To do:
Please copy out the listing below in full and exactly.

[Raw data]

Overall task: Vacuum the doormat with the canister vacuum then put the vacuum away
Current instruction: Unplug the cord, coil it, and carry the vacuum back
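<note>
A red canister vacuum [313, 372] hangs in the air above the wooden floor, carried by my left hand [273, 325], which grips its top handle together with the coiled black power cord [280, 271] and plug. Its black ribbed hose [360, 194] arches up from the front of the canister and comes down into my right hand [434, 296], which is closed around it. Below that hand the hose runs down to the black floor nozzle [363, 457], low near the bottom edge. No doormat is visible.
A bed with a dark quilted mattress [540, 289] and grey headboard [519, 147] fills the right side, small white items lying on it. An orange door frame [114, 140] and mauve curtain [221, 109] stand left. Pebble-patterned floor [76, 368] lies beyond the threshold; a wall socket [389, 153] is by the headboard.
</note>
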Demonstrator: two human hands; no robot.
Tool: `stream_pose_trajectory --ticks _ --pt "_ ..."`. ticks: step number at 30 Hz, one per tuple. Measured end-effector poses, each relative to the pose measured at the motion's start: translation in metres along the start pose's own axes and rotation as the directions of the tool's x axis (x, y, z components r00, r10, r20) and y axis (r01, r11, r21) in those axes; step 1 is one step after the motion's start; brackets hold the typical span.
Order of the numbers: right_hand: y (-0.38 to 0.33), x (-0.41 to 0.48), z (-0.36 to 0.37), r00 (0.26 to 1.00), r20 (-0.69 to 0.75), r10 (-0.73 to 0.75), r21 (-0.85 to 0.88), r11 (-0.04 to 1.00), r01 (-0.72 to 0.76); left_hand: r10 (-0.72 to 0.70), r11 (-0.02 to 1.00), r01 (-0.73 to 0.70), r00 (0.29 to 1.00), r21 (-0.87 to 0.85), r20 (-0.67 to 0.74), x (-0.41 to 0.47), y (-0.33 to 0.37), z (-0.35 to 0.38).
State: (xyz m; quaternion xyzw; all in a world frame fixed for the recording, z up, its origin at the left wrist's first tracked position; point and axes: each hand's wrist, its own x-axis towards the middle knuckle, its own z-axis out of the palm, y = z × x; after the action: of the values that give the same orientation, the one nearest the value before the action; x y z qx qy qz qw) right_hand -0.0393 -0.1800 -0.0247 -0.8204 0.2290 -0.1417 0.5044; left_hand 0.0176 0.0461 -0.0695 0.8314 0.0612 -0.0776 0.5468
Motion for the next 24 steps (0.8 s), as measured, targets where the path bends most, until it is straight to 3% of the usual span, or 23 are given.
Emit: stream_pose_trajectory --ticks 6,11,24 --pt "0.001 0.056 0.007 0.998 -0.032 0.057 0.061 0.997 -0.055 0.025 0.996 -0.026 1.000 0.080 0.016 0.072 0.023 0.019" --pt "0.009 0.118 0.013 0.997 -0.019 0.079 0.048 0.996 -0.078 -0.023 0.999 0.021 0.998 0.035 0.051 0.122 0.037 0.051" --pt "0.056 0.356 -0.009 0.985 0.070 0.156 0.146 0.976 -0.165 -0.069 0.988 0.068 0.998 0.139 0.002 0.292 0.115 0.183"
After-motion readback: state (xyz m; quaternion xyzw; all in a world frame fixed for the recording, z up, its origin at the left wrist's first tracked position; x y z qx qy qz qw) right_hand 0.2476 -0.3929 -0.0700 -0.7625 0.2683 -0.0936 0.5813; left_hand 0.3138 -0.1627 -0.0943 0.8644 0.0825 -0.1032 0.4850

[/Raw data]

Task solution:
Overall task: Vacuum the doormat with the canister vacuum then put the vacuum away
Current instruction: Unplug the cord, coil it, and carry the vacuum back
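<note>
A red canister vacuum [313, 372] hangs in the air above the wooden floor, carried by my left hand [273, 325], which grips its top handle together with the coiled black power cord [280, 271] and plug. Its black ribbed hose [360, 194] arches up from the front of the canister and comes down into my right hand [434, 296], which is closed around it. Below that hand the hose runs down to the black floor nozzle [363, 457], low near the bottom edge. No doormat is visible.
A bed with a dark quilted mattress [540, 289] and grey headboard [519, 147] fills the right side, small white items lying on it. An orange door frame [114, 140] and mauve curtain [221, 109] stand left. Pebble-patterned floor [76, 368] lies beyond the threshold; a wall socket [389, 153] is by the headboard.
</note>
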Demonstrator: two human hands; no robot.
Tool: `stream_pose_trajectory --ticks _ --pt "_ ..."`. ticks: step number at 30 Hz, one per tuple. Measured end-effector poses, each relative to the pose measured at the motion's start: translation in metres along the start pose's own axes and rotation as the directions of the tool's x axis (x, y, z components r00, r10, r20) and y axis (r01, r11, r21) in those axes; step 1 is one step after the motion's start; brackets hold the typical span.
Order of the numbers: right_hand: y (-0.38 to 0.33), x (-0.41 to 0.48), z (-0.36 to 0.37), r00 (0.26 to 1.00), r20 (-0.69 to 0.75), r10 (-0.73 to 0.75), r21 (-0.85 to 0.88), r11 (-0.04 to 1.00), r01 (-0.72 to 0.76); left_hand: r10 (-0.72 to 0.70), r11 (-0.02 to 1.00), r01 (-0.73 to 0.70), r00 (0.29 to 1.00), r21 (-0.87 to 0.85), r20 (-0.67 to 0.74), x (-0.41 to 0.47), y (-0.33 to 0.37), z (-0.35 to 0.38).
State: (xyz m; quaternion xyzw; all in a world frame fixed for the recording, z up, its origin at the left wrist's first tracked position; point and axes: each hand's wrist, its own x-axis towards the middle knuckle, its own z-axis out of the palm, y = z × x; after the action: of the values that give the same orientation, the one nearest the value before the action; x y z qx qy qz qw) right_hand -0.0393 -0.1800 -0.0247 -0.8204 0.2290 -0.1417 0.5044; left_hand 0.0176 0.0461 -0.0695 0.8314 0.0612 -0.0776 0.5468
Motion for the next 24 steps (0.8 s), as measured, targets where the path bends most, until it is straight to 3% of the usual span, or 23 are given.
Emit: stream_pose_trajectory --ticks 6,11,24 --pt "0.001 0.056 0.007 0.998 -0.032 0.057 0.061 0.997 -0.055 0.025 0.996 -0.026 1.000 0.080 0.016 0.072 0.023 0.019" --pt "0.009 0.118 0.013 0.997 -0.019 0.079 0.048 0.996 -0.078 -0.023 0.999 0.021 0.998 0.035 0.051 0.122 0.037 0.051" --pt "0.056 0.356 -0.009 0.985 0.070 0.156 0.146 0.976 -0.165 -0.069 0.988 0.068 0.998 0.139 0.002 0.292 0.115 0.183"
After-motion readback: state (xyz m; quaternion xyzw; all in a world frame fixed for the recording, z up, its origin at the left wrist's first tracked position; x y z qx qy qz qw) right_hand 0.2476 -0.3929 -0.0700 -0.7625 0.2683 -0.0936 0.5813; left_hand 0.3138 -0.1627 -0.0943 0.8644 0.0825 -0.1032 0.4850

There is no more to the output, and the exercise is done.